SYNAuG: Exploiting Synthetic Data for Data Imbalance Problems

Moon Ye-Bin,Nam Hyeon-Woo,Wonseok Choi,Nayeong Kim,Suha Kwak,Tae-Hyun Oh
2024-04-25
Abstract:Data imbalance in training data often leads to biased predictions from trained models, which in turn causes ethical and social issues. A straightforward solution is to carefully curate training data, but given the enormous scale of modern neural networks, this is prohibitively labor-intensive and thus impractical. Inspired by recent developments in generative models, this paper explores the potential of synthetic data to address the data imbalance problem. To be specific, our method, dubbed SYNAuG, leverages synthetic data to equalize the unbalanced distribution of training data. Our experiments demonstrate that, although a domain gap between real and synthetic data exists, training with SYNAuG followed by fine-tuning with a few real samples allows to achieve impressive performance on diverse tasks with different data imbalance issues, surpassing existing task-specific methods for the same purpose.
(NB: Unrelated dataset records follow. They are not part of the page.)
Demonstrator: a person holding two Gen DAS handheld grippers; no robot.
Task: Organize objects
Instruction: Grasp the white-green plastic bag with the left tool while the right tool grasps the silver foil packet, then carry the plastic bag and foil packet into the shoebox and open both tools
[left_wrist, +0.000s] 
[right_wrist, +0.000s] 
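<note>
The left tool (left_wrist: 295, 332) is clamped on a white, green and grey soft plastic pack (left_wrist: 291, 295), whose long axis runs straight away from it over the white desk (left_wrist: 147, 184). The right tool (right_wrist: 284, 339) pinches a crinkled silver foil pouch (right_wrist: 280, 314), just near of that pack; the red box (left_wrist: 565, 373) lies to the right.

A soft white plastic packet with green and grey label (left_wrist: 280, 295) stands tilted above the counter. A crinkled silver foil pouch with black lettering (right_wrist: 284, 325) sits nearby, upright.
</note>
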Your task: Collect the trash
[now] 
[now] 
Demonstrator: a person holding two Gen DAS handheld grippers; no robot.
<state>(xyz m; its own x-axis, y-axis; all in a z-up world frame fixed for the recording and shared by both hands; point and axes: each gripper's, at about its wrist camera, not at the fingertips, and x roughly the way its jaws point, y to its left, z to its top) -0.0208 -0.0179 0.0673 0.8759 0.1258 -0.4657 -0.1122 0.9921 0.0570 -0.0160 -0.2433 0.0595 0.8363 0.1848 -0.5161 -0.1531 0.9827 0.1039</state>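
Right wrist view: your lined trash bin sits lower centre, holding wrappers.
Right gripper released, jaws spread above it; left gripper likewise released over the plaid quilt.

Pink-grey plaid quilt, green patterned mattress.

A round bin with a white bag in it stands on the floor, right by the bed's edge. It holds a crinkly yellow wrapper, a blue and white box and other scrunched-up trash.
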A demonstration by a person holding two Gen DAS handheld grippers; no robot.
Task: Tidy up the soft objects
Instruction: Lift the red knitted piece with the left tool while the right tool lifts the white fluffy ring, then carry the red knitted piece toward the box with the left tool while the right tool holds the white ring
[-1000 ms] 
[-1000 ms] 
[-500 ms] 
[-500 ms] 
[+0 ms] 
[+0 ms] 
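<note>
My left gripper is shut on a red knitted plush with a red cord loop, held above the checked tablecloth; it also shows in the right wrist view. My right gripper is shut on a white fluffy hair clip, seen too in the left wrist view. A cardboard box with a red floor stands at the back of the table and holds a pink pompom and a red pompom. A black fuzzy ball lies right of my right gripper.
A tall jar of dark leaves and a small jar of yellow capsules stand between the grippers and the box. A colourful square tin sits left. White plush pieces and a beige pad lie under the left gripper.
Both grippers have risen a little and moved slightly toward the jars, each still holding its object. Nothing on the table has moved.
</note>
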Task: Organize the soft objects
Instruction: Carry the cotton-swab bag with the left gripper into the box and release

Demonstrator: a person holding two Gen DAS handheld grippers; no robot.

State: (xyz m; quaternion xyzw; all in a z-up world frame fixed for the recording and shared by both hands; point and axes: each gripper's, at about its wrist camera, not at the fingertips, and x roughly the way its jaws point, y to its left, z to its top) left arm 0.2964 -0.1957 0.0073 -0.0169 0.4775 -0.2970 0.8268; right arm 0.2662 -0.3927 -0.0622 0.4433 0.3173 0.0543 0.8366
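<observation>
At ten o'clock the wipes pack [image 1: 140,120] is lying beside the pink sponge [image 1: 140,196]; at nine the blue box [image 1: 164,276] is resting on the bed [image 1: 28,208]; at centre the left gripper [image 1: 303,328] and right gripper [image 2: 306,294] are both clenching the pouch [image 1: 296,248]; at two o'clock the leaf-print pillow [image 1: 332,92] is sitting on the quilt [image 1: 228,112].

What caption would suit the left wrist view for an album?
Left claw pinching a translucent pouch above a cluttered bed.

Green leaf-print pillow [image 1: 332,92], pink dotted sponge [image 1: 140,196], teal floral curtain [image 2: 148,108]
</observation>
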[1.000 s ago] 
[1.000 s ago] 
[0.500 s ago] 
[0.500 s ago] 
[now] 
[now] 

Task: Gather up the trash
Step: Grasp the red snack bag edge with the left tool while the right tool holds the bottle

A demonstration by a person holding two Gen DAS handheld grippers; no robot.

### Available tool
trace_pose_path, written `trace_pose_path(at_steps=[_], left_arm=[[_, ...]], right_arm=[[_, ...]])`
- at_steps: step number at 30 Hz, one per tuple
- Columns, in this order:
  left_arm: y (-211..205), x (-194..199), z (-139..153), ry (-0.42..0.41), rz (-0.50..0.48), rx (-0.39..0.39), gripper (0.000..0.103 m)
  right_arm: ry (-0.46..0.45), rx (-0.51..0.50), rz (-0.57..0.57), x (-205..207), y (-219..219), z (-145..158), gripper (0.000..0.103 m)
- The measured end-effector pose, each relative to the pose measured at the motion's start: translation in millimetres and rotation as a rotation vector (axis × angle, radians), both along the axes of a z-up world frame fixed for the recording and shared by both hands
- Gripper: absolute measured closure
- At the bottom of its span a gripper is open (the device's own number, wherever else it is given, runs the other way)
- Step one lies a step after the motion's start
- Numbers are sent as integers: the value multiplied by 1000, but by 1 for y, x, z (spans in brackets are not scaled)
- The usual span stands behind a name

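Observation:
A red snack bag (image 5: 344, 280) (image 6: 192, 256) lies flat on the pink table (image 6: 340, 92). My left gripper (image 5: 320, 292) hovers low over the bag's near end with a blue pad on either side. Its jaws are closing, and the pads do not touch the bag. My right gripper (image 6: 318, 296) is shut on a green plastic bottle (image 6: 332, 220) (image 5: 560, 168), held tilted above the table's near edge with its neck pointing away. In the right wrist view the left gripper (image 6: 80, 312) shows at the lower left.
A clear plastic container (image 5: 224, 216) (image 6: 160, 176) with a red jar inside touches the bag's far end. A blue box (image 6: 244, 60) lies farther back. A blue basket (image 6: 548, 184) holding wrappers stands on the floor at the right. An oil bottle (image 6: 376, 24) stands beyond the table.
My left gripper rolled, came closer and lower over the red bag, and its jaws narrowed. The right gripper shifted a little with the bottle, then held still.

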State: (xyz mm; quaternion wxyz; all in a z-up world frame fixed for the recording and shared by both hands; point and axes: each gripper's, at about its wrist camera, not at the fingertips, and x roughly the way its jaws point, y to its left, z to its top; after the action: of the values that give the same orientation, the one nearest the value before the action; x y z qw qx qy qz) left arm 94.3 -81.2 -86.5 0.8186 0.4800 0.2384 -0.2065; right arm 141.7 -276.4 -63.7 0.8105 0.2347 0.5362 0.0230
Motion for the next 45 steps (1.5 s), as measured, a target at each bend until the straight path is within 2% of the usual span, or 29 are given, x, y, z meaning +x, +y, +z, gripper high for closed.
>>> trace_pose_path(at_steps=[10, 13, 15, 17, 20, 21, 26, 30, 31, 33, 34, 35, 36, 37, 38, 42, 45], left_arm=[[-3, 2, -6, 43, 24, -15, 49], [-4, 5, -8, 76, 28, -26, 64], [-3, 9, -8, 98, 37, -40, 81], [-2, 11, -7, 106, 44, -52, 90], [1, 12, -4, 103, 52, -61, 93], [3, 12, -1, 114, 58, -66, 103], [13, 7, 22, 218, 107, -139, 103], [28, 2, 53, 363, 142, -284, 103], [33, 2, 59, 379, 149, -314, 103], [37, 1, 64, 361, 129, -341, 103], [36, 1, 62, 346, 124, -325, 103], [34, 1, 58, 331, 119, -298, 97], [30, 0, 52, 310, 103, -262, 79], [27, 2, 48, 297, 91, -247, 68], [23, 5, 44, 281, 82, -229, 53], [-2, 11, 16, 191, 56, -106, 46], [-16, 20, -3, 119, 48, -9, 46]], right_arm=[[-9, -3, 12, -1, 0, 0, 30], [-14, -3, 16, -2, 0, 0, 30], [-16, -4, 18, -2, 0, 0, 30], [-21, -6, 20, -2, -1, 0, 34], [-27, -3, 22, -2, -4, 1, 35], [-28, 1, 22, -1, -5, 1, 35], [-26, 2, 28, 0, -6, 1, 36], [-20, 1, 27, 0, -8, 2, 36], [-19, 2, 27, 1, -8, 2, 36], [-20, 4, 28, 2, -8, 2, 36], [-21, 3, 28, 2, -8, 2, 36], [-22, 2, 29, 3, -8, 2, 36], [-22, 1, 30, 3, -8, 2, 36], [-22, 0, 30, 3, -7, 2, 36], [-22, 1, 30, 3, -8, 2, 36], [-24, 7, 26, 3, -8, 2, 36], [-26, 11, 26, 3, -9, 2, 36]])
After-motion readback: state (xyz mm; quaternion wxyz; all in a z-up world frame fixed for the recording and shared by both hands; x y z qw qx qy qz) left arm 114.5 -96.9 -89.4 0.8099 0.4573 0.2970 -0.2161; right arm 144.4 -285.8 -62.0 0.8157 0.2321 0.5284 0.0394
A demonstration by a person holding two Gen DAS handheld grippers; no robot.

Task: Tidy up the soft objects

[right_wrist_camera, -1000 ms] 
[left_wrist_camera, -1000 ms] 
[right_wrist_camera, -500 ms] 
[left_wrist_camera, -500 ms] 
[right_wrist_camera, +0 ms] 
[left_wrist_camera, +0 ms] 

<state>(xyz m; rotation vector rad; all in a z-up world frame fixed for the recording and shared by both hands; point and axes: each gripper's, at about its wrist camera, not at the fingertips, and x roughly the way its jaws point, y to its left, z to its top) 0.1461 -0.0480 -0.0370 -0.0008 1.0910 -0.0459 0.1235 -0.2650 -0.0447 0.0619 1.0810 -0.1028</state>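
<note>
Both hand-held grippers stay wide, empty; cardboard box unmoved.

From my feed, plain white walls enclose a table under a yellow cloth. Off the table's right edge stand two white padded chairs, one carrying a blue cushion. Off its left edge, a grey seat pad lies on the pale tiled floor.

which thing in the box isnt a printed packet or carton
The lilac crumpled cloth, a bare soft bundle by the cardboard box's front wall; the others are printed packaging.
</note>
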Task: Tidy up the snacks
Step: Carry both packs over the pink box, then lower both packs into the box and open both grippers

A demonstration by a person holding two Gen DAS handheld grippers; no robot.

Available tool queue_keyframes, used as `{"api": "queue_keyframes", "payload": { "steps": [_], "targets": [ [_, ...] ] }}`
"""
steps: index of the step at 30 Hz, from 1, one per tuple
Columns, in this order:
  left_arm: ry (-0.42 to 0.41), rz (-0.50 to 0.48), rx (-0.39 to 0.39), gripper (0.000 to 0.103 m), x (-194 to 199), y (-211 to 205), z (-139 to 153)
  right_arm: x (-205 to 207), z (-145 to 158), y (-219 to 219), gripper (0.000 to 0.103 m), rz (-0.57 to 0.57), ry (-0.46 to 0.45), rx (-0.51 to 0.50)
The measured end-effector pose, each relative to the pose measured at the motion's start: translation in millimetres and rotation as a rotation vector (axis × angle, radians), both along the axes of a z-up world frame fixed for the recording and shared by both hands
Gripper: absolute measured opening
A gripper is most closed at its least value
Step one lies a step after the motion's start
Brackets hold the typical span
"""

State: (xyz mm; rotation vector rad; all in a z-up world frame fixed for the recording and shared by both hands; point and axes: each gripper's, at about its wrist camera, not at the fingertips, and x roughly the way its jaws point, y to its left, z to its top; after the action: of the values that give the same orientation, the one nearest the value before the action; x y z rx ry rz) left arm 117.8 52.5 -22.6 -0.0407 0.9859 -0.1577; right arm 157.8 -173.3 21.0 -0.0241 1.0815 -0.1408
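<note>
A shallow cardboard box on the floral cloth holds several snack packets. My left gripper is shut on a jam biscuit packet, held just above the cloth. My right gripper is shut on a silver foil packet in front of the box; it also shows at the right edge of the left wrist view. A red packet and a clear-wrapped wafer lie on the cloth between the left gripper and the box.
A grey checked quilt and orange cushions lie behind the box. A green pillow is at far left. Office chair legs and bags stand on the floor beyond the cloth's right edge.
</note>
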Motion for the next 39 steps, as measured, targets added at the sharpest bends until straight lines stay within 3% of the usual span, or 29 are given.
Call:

Computer Vision and Pattern Recognition,Machine Learning
What problem does this paper attempt to address?
The paper aims to address the issue of imbalanced training data. Data imbalance can lead to biased predictions from the trained model, which in turn can cause ethical and social issues. Although this problem can be mitigated by carefully selecting training data, such an approach is time-consuming and impractical given the large scale of modern neural networks. Therefore, inspired by recent advances in generative models, this paper explores the potential of using synthetic data to address the problem of data imbalance. Specifically, the method, called SYNAuG, aims to equalize the distribution of training data by generating synthetic data. Experiments show that although there is a certain domain gap between real and synthetic data, SYNAuG performs well in handling tasks with different data imbalance issues after fine-tuning with a small amount of real samples, and it surpasses existing task-specific methods. In summary, SYNAuG aims to alleviate the problem of data imbalance through synthetic data, thereby improving the performance, fairness, and robustness of the model.